ENTRIES PROVIDED Block Start

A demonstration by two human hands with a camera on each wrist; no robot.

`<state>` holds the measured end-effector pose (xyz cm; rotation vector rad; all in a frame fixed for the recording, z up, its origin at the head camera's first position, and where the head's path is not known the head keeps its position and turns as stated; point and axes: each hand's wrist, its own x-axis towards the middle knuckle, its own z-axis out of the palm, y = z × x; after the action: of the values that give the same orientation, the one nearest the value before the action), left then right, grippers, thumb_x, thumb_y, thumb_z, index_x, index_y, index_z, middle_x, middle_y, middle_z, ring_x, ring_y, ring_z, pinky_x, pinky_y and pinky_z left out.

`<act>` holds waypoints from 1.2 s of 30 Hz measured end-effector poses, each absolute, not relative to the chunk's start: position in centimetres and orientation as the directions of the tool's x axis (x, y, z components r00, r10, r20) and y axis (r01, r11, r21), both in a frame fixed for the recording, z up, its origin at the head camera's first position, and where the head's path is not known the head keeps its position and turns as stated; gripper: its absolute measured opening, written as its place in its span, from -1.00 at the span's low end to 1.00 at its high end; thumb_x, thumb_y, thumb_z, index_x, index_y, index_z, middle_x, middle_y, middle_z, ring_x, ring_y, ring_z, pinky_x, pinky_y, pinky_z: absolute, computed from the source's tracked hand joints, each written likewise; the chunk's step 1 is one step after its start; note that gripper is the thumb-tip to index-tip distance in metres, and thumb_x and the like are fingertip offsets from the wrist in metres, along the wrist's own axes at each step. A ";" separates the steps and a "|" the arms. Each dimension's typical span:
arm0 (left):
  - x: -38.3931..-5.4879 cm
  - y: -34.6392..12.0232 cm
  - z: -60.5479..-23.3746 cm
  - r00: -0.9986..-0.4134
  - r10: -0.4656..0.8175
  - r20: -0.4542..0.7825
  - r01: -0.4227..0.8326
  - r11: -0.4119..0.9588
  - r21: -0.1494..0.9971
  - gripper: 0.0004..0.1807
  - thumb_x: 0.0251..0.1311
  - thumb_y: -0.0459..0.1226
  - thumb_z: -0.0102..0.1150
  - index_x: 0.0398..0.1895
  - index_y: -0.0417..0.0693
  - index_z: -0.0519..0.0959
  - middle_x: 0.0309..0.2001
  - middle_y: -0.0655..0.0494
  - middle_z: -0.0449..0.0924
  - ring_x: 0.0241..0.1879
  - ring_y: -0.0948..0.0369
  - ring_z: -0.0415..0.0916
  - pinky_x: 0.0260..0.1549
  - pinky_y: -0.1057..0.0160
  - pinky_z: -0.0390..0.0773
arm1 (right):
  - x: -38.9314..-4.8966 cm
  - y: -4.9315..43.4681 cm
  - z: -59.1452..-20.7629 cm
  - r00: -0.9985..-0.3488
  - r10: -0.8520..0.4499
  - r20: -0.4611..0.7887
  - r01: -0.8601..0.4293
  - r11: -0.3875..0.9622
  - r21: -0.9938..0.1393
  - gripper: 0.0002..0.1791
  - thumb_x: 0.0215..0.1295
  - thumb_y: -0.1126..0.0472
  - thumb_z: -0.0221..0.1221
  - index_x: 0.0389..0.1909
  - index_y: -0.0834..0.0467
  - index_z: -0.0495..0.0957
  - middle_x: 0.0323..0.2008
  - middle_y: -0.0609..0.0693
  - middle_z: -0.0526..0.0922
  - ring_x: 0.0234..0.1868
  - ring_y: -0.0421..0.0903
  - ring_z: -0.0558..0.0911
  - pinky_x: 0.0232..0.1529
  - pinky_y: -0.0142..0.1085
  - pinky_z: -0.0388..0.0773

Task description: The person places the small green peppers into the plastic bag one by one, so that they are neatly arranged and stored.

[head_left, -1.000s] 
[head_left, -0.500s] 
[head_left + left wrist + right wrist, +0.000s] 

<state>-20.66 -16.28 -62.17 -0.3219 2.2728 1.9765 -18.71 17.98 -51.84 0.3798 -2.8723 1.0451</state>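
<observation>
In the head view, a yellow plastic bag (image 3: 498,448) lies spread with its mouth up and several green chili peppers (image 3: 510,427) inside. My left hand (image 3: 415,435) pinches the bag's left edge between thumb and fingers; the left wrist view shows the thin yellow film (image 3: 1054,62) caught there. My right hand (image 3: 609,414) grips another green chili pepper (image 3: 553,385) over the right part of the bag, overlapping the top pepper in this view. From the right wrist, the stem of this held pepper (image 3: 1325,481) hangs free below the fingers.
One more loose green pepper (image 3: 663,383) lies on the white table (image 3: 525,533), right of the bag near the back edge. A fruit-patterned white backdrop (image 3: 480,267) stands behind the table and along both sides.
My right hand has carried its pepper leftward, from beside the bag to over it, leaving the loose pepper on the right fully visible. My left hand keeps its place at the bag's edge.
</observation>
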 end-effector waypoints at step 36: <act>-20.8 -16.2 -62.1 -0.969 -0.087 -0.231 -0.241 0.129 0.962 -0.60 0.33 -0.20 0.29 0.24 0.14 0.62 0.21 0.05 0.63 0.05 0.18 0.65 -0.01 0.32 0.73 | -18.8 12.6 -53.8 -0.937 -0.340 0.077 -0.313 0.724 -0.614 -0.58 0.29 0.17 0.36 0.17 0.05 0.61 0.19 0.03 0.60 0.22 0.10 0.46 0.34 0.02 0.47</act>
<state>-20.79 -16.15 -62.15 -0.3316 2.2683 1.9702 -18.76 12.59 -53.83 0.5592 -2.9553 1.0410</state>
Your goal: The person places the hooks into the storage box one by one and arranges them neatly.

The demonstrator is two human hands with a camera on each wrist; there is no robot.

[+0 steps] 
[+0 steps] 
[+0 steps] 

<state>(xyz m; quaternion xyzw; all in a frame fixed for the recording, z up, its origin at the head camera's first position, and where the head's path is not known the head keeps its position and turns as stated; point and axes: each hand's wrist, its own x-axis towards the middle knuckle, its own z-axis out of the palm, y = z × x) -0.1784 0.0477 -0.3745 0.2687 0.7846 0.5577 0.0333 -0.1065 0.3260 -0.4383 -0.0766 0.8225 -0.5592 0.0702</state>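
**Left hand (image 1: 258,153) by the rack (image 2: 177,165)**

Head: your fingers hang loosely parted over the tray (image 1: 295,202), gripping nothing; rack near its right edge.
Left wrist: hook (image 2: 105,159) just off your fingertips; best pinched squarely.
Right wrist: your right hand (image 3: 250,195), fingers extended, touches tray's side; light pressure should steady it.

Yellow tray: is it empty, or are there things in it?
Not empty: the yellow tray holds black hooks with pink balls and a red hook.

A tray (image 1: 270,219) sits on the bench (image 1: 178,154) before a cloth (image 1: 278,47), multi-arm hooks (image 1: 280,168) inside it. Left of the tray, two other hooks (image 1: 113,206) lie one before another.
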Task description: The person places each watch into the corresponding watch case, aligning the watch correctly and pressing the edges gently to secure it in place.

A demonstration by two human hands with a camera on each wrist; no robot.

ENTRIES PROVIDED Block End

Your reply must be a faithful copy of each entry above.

A demonstration by two human hands with a camera on each wrist; no robot.

`<state>` holds the measured end-effector pose (xyz cm; rotation vector rad; all in a frame fixed for the recording, z up, its origin at the head camera's first position, and where the head's path is not known the head keeps its position and turns as stated; point and axes: each hand's wrist, its own x-axis towards the middle knuckle, its own z-axis out of the palm, y = z × x; after the action: of the values that give the same orientation, the one nearest the value before the action), left then right, grippers, thumb_x, thumb_y, thumb_z, index_x, index_y, index_z, middle_x, middle_y, middle_z, ring_x, ring_y, ring_z, pinky_x, pinky_y and pinky_z left out.

`<act>` holds waypoints from 1.2 s of 30 Hz measured end-effector poses, each absolute, not relative to the chunk's start: position in centimetres and orientation as the directions of the tool's x axis (x, y, z components r00, r10, r20) and y axis (r01, r11, r21), both in a frame fixed for the recording, z up, its origin at the head camera's first position, and where the head's path is not known the head keeps its position and turns as stated; gripper: its absolute measured opening, written as its place in its span, from -1.00 at the span's low end to 1.00 at its high end; thumb_x, thumb_y, thumb_z, index_x, index_y, index_z, middle_x, middle_y, middle_z, ring_x, ring_y, ring_z, pinky_x, pinky_y, pinky_z: absolute, computed from the source's tracked hand joints, each written likewise; the chunk's step 1 is one step after its start; note that gripper is the thumb-tip to index-tip distance in metres, and thumb_x and the like are fingertip offsets from the wrist in metres, along the wrist's own axes at each step. A ";" separates the steps and a "|" the arms. Each dimension's typical span:
arm0 (left):
  - x: -38.3931..-5.4879 cm
  - y: -34.6392..12.0232 cm
  - z: -60.5479..-23.3746 cm
  - r00: -0.9986..-0.4134
  - r10: -0.4656..0.8175
  - r20: -0.4542..0.7825
  - r01: -0.4227..0.8326
  - r11: -0.4119..0.9588
  - r21: -0.1494..0.9971
  - gripper: 0.0004..0.1807
  - thumb_x: 0.0251..0.1311
  - thumb_y: -0.0459..0.1226
  - thumb_z: -0.0102..0.1150
  - index_x: 0.0398..0.1895
  - index_y: -0.0417..0.0693
  - index_z: -0.0519..0.0959
  - middle_x: 0.0309..0.2001
  - middle_y: -0.0655..0.0494
  - middle_z: -0.0449..0.0924
  - ring_x: 0.0241..0.1879
  - ring_y: -0.0948..0.0369
  - ring_z: -0.0415..0.0916
  - pinky_x: 0.0260..0.1549
  - pinky_y: -0.1057..0.0160
  - pinky_z: -0.0390..0.0773
arm1 (right):
  - x: -38.9314..-4.8966 cm
  - y: -4.9315..43.4681 cm
  - z: -59.1452..-20.7629 cm
  - r00: -0.9985..-0.3488
  - r10: -0.8520..0.4499
  - r20: -0.4611..0.7887
  - r01: -0.8601..0.4293
  - r11: -0.3875..0.9622
  - r21: -0.9938..0.1393
  - gripper: 0.0002..0.1791
  - thumb_x: 0.0215..0.1295
  - thumb_y: -0.1126..0.0472
  - thumb_z: -0.0221..0.1221
  - index_x: 0.0389..0.1909
  - index_y: -0.0834..0.0467
  - index_z: -0.0495..0.0957
  - middle_x: 0.0323..0.2008
  - middle_y: -0.0609..0.0693
  - middle_z: -0.0526..0.0922
  - ring_x: 0.0234..0.1868
  - ring_y: -0.0421..0.0903
  - ring_z: -0.0558..0.0911
  - pinky_x: 0.0232..0.1529
  - pinky_y: -0.0142..0.1085
  - pinky_z: -0.0388..0.0773

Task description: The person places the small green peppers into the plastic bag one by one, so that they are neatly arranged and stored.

[head_left, -1.000s] 
[head_left, -0.500s] 
[head_left + left wrist + right wrist, +0.000s] 

<state>-20.66 -16.28 -62.17 -0.3219 2.2728 1.9765 -18.71 17.98 -51.84 0.3798 -2.8723 1.0451</state>
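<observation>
In the head view, a yellow plastic bag (image 3: 498,448) lies spread with its mouth up and several green chili peppers (image 3: 510,427) inside. My left hand (image 3: 415,435) pinches the bag's left edge between thumb and fingers; the left wrist view shows the thin yellow film (image 3: 1054,62) caught there. My right hand (image 3: 609,414) grips another green chili pepper (image 3: 553,385) over the right part of the bag, overlapping the top pepper in this view. From the right wrist, the stem of this held pepper (image 3: 1325,481) hangs free below the fingers.
One more loose green pepper (image 3: 663,383) lies on the white table (image 3: 525,533), right of the bag near the back edge. A fruit-patterned white backdrop (image 3: 480,267) stands behind the table and along both sides.
My right hand has carried its pepper leftward, from beside the bag to over it, leaving the loose pepper on the right fully visible. My left hand keeps its place at the bag's edge.
</observation>
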 end-effector waypoints at step 36: <act>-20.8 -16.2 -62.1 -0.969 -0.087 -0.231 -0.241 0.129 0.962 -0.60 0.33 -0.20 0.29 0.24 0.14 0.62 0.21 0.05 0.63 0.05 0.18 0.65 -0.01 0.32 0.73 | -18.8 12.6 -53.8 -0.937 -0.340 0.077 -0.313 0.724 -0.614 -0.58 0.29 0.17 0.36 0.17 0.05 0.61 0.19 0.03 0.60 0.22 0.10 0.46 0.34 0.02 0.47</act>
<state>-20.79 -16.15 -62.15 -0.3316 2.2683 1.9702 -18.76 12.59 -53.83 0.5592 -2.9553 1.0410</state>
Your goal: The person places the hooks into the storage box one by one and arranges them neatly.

The demonstrator is two human hands with a camera on each wrist; there is no robot.

[+0 steps] 
[+0 steps] 
[+0 steps] 

<state>(xyz m; quaternion xyzw; all in a frame fixed for the recording, z up, its origin at the head camera's first position, and where the head's path is not known the head keeps its position and turns as stated; point and axes: each hand's wrist, its own x-axis towards the middle knuckle, its own z-axis out of the palm, y = z × x) -0.1784 0.0477 -0.3745 0.2687 0.7846 0.5577 0.0333 -0.1065 0.3260 -0.4383 -0.0766 0.8225 -0.5592 0.0702</state>
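**Left hand (image 1: 258,153) by the rack (image 2: 177,165)**

Head: your fingers hang loosely parted over the tray (image 1: 295,202), gripping nothing; rack near its right edge.
Left wrist: hook (image 2: 105,159) just off your fingertips; best pinched squarely.
Right wrist: your right hand (image 3: 250,195), fingers extended, touches tray's side; light pressure should steady it.

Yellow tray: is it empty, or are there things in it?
Not empty: the yellow tray holds black hooks with pink balls and a red hook.

A tray (image 1: 270,219) sits on the bench (image 1: 178,154) before a cloth (image 1: 278,47), multi-arm hooks (image 1: 280,168) inside it. Left of the tray, two other hooks (image 1: 113,206) lie one before another.
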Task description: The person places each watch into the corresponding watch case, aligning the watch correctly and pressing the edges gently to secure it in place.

A demonstration by two human hands with a camera on each wrist; no robot.

This answer is complete.